# Activity:
Determine how many lines in the material hold the string "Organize", then reply with that number only.
- Opening Delimiter -
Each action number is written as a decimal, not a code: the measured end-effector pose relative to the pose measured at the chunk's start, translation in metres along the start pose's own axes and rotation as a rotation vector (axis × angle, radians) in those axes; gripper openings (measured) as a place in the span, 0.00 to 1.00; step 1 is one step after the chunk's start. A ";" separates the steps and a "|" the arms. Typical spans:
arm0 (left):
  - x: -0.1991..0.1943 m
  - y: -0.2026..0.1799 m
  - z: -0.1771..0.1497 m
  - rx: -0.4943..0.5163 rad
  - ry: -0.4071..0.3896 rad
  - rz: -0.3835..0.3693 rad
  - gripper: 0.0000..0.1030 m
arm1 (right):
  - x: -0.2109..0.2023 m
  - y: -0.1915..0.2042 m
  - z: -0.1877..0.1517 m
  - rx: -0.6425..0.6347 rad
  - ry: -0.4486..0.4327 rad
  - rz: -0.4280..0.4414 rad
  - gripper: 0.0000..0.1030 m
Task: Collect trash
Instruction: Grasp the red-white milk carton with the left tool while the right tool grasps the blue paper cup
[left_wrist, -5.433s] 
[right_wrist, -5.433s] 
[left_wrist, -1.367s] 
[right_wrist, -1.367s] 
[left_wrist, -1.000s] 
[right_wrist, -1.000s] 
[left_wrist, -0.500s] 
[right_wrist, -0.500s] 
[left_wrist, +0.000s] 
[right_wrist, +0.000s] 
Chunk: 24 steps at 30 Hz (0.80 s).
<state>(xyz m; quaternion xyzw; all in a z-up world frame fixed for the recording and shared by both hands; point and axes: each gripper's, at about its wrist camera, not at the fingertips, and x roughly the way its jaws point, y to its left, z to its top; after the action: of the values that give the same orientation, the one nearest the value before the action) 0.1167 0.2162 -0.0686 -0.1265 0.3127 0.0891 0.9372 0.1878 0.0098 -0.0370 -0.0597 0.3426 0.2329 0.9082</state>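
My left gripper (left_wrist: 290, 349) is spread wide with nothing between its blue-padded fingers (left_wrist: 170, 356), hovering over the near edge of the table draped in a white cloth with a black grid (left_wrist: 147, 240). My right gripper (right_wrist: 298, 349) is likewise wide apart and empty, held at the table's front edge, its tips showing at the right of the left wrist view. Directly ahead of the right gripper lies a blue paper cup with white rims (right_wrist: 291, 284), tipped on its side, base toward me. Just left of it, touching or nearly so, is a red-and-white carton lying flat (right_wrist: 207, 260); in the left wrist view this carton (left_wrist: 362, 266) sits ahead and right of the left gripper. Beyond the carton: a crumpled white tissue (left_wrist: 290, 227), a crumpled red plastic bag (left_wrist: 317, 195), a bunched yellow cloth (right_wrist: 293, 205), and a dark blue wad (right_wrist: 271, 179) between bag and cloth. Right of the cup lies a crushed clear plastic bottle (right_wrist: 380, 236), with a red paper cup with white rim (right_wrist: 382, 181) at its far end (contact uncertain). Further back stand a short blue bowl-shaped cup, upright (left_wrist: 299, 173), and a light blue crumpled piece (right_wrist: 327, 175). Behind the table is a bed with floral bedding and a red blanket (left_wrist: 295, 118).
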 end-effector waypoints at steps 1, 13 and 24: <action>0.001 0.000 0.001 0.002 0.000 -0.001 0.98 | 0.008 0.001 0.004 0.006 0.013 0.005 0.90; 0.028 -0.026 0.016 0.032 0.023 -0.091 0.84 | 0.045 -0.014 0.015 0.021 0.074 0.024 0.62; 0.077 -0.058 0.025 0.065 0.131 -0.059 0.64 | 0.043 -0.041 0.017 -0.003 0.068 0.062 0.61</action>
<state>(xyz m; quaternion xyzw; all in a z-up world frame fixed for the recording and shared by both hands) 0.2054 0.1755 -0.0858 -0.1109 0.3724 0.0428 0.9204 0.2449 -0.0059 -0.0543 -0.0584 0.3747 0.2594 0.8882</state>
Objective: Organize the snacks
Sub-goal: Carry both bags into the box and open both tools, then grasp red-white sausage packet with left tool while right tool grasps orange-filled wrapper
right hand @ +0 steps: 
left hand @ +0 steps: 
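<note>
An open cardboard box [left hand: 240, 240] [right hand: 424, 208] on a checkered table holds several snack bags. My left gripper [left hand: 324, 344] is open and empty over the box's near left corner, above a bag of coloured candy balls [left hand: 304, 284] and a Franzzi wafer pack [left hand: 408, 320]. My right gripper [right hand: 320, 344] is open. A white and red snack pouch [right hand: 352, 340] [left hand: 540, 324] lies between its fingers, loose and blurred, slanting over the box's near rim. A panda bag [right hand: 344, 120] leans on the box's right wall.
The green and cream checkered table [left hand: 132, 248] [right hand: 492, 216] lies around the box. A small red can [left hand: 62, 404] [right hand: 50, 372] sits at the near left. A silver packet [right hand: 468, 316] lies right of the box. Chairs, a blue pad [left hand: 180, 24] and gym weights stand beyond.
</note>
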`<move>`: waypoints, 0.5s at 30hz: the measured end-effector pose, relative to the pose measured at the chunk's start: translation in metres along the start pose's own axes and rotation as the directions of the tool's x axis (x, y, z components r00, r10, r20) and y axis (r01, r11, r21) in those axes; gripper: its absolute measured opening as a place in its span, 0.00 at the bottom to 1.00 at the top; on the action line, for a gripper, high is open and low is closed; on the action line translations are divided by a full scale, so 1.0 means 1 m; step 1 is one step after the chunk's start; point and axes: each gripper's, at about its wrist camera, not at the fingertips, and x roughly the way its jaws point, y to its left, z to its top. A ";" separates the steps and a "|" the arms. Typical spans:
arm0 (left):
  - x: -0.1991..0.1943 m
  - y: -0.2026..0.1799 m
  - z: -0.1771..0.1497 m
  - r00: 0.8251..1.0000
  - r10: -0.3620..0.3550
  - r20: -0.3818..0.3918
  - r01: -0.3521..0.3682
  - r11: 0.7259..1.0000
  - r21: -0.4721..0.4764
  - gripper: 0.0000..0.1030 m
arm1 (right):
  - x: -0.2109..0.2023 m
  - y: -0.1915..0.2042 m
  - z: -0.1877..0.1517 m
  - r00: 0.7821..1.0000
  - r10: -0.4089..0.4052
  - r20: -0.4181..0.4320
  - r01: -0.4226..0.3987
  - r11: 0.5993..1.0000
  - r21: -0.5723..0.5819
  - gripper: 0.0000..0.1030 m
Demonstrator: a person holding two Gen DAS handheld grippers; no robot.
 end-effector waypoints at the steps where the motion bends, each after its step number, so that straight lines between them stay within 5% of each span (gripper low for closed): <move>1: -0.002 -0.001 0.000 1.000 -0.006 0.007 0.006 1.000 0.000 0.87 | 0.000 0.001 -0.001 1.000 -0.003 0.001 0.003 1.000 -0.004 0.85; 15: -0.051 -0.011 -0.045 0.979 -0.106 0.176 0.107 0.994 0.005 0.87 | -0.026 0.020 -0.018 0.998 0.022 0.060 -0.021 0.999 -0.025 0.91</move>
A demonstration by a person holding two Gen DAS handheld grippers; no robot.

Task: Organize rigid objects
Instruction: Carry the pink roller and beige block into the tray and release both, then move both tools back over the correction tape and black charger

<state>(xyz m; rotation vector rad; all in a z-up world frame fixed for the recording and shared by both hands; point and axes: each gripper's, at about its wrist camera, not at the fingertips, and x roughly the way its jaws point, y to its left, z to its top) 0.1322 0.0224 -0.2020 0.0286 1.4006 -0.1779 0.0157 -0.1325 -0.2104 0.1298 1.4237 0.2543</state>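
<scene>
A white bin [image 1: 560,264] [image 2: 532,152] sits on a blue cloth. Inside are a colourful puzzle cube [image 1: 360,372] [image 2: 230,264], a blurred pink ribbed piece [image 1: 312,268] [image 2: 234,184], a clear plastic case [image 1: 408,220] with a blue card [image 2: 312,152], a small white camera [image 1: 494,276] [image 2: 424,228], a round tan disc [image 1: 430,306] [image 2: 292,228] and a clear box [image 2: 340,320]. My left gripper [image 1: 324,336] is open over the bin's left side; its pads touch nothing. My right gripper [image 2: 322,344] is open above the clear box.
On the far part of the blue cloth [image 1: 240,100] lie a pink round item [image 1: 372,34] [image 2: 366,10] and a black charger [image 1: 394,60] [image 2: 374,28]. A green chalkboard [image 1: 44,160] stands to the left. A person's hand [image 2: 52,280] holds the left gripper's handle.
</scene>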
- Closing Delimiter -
# Result for this exercise:
2